-- PROMPT --
Below are records with pictures in them. Output exactly the lines from the one with "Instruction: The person" through the one with "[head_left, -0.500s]", both included, and leave every picture out; give only those lines.

-- DATA RECORDS --

BEGIN

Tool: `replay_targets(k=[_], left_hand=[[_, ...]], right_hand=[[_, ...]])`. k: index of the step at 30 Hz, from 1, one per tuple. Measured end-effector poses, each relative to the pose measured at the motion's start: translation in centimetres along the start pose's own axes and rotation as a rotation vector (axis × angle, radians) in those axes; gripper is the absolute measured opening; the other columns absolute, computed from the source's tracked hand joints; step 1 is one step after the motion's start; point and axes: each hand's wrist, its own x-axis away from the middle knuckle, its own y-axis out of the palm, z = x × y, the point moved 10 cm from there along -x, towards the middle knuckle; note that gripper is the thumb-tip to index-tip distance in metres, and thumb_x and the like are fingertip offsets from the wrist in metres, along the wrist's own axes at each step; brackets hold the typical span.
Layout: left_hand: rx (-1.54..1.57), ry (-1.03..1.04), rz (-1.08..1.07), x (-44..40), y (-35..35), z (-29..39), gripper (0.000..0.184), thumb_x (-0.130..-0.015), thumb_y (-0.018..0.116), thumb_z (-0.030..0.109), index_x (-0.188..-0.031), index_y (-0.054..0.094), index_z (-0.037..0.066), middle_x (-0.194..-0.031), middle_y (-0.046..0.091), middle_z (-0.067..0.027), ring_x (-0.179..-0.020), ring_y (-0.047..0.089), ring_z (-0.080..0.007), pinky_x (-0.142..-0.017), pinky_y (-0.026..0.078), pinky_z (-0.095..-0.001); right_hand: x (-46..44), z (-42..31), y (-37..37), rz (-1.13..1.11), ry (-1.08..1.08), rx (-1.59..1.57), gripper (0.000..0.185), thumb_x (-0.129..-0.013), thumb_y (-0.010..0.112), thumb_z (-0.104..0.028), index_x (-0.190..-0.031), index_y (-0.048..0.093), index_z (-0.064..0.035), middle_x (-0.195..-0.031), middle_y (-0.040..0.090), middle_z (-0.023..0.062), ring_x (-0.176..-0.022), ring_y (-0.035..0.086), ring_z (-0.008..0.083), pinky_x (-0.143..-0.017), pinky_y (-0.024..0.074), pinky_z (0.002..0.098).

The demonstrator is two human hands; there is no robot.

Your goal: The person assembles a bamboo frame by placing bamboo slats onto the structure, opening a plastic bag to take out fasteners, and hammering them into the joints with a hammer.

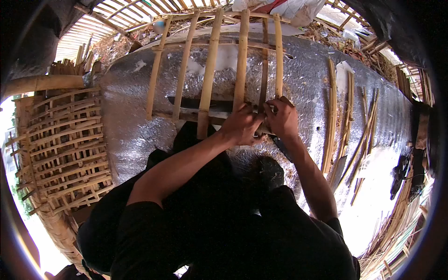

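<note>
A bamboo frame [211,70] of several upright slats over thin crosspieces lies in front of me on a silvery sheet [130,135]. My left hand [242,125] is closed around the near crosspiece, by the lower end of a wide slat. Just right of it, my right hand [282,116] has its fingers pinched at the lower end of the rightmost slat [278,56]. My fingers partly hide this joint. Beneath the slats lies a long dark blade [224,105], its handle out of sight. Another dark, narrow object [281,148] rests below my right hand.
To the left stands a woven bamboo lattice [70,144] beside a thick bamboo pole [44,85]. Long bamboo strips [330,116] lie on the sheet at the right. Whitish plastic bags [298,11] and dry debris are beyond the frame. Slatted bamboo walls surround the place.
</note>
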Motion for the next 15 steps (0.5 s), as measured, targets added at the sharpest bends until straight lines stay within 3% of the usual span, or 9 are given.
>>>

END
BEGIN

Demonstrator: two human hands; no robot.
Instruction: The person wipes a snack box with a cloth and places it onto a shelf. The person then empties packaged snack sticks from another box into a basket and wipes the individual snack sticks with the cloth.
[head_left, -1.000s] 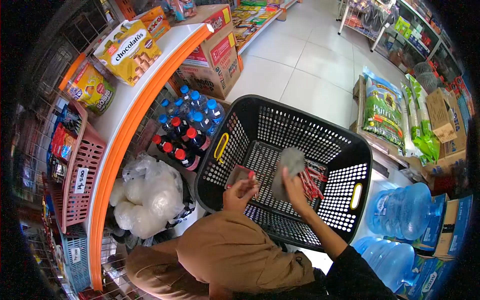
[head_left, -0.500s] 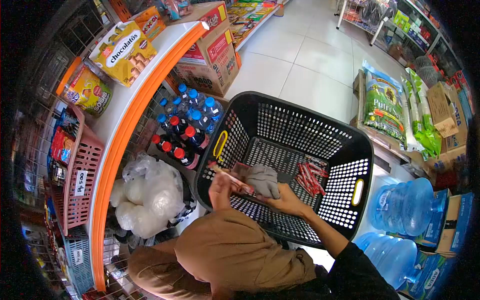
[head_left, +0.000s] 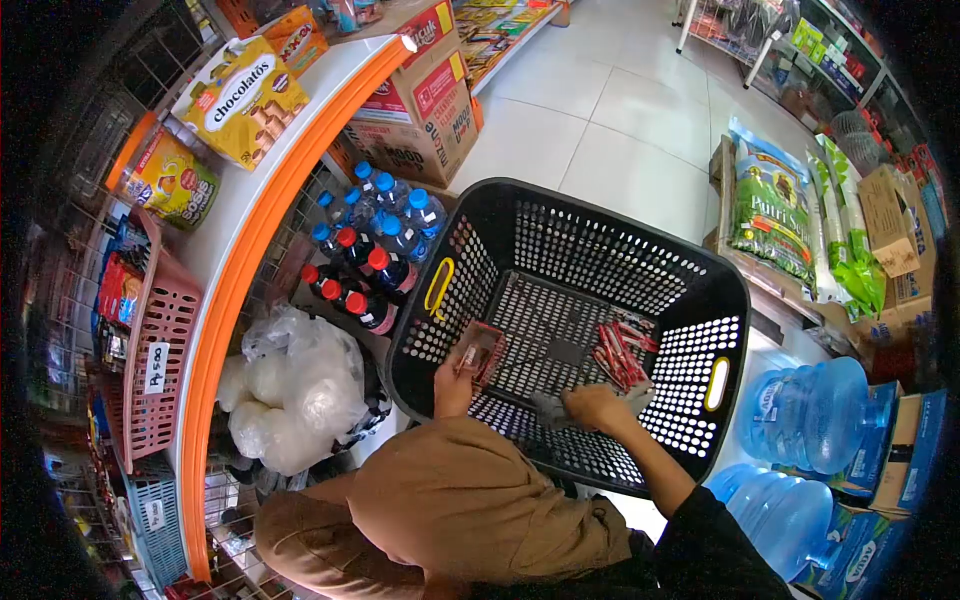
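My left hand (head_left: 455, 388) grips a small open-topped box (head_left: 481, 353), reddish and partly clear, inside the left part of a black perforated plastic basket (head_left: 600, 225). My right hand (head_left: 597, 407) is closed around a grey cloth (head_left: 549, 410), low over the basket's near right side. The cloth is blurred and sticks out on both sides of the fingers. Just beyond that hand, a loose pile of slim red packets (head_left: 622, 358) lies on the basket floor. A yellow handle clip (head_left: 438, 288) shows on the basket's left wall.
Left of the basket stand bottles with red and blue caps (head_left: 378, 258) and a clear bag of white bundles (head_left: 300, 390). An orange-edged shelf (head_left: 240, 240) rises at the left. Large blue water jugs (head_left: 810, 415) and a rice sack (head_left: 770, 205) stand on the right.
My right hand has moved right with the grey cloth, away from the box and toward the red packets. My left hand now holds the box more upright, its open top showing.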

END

-- ANSWER FOR THIS EXERCISE --
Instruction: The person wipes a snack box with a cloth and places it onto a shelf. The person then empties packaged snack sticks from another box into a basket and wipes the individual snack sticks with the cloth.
[head_left, -1.000s] 
[head_left, -0.500s] 

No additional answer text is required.